What you should do: For every line in the entries that contains "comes", show the whole line.

--- Material for the task Enclosed Below ---

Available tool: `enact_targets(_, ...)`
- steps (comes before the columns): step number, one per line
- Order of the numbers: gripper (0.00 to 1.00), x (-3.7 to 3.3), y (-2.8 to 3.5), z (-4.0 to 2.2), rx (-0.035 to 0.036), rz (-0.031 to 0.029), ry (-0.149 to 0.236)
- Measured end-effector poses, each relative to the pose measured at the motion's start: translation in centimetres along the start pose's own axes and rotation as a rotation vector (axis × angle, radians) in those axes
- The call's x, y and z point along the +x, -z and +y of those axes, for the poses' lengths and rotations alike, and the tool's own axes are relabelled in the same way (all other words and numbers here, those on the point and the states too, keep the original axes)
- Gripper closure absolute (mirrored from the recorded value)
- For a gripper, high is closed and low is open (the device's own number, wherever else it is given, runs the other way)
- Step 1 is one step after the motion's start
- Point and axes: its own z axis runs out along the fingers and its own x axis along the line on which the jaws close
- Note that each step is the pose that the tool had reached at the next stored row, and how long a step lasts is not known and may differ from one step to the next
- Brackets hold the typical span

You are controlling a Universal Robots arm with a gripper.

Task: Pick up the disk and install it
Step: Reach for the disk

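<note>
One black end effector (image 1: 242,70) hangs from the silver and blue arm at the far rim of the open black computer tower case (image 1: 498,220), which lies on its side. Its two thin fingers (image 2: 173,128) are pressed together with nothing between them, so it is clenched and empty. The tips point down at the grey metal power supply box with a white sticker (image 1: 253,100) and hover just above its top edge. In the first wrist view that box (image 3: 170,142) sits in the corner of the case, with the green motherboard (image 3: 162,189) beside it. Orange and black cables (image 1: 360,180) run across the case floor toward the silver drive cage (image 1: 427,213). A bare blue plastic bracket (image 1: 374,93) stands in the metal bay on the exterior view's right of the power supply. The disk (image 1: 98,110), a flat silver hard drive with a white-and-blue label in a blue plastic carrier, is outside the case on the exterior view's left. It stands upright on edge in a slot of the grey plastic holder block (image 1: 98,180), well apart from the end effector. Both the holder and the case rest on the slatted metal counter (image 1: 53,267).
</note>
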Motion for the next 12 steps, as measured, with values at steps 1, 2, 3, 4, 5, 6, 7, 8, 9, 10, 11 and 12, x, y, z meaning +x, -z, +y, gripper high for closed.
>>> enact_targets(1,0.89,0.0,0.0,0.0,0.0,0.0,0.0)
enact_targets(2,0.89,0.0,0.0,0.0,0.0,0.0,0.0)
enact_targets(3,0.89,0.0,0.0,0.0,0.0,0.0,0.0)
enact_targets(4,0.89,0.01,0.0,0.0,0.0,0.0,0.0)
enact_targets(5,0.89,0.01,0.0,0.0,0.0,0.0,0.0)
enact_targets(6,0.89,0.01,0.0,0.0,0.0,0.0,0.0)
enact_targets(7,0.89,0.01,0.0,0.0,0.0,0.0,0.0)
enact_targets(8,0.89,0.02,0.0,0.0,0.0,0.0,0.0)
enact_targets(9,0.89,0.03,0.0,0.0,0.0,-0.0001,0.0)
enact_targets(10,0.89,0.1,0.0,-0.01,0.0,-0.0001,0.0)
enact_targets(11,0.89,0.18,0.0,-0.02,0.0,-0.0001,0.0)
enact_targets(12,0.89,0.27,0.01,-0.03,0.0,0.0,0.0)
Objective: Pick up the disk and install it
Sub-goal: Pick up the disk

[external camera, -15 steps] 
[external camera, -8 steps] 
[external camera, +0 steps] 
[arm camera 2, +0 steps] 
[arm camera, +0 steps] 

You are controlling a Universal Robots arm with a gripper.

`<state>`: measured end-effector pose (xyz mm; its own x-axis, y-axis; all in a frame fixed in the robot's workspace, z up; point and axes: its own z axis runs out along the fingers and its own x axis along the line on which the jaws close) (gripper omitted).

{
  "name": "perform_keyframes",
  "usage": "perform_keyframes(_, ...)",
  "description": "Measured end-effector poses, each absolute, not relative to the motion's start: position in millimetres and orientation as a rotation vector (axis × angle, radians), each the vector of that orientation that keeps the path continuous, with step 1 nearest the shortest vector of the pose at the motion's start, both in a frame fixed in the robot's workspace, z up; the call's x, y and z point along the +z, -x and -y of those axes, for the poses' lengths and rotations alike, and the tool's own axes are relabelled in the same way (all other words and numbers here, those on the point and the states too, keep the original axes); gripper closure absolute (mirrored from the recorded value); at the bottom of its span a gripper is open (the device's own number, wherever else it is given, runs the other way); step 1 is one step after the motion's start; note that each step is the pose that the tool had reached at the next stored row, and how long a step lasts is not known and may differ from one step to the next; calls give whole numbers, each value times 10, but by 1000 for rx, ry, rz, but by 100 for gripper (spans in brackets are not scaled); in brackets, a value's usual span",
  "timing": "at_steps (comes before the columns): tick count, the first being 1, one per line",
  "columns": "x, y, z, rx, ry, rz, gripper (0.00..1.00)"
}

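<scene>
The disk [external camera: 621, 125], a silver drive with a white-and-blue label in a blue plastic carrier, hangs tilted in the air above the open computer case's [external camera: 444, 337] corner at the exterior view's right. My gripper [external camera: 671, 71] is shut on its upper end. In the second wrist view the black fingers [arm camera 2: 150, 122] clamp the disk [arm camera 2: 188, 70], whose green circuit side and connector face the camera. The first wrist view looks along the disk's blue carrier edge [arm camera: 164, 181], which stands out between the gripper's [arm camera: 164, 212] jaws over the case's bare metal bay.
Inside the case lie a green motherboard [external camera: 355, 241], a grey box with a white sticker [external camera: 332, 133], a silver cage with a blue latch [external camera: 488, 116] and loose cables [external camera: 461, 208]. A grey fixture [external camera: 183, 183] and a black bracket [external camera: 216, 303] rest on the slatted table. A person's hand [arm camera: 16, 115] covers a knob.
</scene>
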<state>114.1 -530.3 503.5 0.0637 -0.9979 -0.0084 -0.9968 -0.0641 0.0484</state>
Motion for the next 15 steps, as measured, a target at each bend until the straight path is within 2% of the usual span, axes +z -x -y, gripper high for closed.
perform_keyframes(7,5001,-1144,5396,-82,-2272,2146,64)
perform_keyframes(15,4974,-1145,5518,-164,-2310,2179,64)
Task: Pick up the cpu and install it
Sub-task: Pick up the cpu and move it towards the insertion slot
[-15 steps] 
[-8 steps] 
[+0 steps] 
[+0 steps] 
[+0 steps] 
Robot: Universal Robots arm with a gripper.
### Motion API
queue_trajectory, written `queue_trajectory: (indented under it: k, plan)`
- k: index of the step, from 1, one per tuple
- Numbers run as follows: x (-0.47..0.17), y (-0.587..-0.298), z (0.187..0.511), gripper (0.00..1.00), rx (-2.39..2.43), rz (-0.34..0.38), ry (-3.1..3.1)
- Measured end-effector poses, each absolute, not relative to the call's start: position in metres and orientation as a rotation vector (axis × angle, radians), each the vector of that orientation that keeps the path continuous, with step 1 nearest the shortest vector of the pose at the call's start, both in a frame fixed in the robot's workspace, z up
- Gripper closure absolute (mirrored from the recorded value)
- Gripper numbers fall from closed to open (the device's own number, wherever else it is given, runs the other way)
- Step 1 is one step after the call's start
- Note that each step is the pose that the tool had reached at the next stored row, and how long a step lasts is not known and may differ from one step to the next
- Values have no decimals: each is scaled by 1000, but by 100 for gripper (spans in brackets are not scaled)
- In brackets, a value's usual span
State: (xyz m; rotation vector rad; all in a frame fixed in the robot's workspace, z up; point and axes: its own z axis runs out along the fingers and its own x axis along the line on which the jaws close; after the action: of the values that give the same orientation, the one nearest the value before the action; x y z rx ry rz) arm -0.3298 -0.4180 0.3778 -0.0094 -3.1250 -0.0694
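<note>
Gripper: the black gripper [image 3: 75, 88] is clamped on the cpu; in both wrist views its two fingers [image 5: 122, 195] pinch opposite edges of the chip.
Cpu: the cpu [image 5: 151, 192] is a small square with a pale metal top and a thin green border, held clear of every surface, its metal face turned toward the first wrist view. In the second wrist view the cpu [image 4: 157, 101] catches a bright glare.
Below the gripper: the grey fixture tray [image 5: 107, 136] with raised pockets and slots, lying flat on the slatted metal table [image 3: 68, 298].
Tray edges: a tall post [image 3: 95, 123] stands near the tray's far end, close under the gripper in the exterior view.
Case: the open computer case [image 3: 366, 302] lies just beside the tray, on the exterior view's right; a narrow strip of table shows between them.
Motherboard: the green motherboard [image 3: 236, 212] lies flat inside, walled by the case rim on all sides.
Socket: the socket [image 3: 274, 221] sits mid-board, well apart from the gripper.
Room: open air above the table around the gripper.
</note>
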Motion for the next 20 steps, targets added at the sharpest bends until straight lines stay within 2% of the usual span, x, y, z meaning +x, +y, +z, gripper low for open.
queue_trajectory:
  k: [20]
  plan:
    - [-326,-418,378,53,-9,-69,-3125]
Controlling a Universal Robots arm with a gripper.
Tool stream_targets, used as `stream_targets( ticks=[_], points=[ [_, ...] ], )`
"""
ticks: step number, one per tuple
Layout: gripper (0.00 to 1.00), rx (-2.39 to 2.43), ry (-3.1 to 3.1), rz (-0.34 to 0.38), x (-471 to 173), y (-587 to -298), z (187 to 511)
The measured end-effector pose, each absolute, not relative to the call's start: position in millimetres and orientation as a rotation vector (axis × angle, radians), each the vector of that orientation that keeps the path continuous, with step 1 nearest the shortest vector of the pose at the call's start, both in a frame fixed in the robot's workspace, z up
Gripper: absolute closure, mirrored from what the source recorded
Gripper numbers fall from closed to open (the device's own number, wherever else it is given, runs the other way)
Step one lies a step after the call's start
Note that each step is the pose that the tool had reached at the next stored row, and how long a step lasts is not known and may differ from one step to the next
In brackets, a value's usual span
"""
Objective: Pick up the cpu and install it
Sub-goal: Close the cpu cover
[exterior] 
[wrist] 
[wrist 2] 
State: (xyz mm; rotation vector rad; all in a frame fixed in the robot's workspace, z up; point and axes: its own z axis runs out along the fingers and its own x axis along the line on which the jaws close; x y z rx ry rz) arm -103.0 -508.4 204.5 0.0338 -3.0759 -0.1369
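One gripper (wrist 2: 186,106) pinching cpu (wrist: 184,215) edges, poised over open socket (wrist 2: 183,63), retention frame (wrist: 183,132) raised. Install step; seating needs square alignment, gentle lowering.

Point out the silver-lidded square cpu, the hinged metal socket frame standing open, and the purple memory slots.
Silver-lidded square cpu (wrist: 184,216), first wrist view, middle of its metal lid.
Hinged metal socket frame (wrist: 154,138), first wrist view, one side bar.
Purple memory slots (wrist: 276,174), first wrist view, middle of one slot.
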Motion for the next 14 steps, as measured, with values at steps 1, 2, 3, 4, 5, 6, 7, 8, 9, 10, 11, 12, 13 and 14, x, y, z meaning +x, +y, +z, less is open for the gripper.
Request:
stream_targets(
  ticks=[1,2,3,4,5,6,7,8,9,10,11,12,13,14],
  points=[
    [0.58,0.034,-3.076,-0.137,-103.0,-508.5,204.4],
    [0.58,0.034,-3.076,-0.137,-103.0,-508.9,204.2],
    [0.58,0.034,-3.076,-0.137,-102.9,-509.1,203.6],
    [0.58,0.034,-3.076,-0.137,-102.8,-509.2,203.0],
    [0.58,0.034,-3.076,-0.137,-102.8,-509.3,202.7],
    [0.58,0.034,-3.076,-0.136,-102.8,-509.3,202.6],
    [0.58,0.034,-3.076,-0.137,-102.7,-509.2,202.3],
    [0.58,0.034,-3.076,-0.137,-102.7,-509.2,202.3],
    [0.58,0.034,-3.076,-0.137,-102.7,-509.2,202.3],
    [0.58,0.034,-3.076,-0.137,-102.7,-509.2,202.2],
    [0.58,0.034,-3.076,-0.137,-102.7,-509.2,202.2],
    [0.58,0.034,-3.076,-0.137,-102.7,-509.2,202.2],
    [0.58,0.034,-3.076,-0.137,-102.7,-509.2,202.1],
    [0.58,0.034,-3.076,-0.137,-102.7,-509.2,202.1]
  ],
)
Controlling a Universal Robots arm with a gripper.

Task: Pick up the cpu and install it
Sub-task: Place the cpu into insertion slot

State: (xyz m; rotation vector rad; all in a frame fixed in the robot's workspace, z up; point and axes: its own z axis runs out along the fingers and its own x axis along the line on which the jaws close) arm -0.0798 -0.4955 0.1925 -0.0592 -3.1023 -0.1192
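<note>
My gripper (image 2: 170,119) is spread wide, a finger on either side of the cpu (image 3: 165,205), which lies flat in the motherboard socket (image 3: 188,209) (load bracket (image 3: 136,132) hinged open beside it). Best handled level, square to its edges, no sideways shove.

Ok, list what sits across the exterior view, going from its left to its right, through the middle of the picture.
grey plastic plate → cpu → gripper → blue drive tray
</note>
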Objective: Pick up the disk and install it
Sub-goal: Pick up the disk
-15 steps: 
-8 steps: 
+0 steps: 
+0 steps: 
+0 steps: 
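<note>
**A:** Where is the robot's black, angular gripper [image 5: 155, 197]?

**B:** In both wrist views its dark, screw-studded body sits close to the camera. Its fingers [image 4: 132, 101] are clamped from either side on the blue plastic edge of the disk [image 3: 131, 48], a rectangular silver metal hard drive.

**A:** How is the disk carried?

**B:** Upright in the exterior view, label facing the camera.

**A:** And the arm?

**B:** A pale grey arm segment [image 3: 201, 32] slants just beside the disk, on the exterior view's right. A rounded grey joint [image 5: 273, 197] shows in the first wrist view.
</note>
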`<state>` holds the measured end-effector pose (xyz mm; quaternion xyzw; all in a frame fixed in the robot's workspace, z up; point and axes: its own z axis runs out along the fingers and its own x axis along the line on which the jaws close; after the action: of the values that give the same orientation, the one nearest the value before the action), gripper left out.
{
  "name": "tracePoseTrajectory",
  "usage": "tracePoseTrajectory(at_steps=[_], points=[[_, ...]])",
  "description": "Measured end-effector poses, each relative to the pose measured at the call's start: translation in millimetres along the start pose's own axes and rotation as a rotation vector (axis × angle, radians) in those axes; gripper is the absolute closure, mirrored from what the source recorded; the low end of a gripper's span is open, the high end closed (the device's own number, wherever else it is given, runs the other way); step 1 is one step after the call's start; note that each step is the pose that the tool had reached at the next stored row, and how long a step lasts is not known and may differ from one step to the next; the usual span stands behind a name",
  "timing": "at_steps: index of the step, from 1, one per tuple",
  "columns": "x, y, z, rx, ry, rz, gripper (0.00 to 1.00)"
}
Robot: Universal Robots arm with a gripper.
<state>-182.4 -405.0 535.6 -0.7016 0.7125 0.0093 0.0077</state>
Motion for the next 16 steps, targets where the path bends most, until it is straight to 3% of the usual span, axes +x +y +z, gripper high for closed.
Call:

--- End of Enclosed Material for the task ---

Task answer:
- steps (comes before the columns): step number, one per line
  "timing": "at_steps (comes before the columns): tick count, the first being 1, one per line",

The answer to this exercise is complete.